Synthetics

Moving on, we have our synthetic performance testing, taking a look at geometry throughput, pixel throughput, memory compression, and more.

Synthetic: TessMark - Image Set 4 - 64x Tessellation

Given the significance of cutting a quarter of Navi 10’s GDDR6 memory bus, I was very curious to see what that would do for synthetic performance. But for better or worse, this has created more questions than it has solved.

The numbers listed below are accurate, in as much as these are the results I get when testing these cards. Whether they are correct, however, is another matter.
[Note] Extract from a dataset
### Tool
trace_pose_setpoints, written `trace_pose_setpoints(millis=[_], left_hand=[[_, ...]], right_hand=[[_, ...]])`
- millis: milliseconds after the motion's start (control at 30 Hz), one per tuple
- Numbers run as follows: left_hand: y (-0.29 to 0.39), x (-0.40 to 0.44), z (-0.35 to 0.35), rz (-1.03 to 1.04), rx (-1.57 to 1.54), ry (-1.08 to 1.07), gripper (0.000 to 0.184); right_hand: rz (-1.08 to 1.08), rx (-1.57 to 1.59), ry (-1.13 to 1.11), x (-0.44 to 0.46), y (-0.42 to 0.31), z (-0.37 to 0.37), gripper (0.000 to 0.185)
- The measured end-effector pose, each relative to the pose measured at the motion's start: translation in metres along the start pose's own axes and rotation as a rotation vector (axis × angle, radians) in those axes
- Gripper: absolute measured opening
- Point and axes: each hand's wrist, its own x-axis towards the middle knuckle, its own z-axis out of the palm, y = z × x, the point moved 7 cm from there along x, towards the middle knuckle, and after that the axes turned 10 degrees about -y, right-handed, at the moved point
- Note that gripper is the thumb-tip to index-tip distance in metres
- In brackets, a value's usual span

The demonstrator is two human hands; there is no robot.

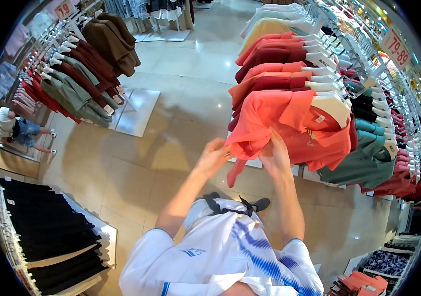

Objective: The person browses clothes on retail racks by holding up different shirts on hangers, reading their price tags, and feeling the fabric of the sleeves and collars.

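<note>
A coral collared shirt (289,118) hangs on a white hanger (332,109) at the near end of the right-hand rack. My left hand (214,157) is closed at the left edge of its bunched sleeve. On the other side of that bunch, my right hand (275,157) pinches the fabric, thumb and fingers together. A narrow strip of coral cloth (235,175) dangles below, between the two hands. Behind this shirt hang several more coral and dark red shirts (269,59).
Green shirts (358,167) hang just right of the coral one. Another rack on the left bears grey-green shirts (70,93) and brown garments (109,42). Black trousers (47,217) fill a rack at lower left. A price sign (396,47) stands above the right rack.
</note>
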Motion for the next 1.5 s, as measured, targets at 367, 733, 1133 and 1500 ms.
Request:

The problem, in short, is that due to AMD’s very aggressive power savings/idling implementation for their Navi 10 cards, I have been unable to get these cards to run at their full memory clockspeeds when executing the the Beyond3D Suite benchmark suite. The GPU clocks regularly pass 1600MHz like they should, however AMD’s telemetry is reporting that memory clocks are rarely hitting 7Gbps, let alone 12Gbps+. As a result, we end up with results like the pixel test below, where the RX 5600 XT is beating the RX 5700, an otherwise impossible outcome.

As best as I can tell, this issue has been going on since the launch of the Radeon RX 5700 series back in July, but it’s only now that I’ve noticed it, in large part due to the RX 5600 XT cards being slightly less aggressive in their idling. In other words, those cards are boosting to higher memory clockspeeds more often, putting them ahead of the RX 5700 and bringing the clocking issue front and center.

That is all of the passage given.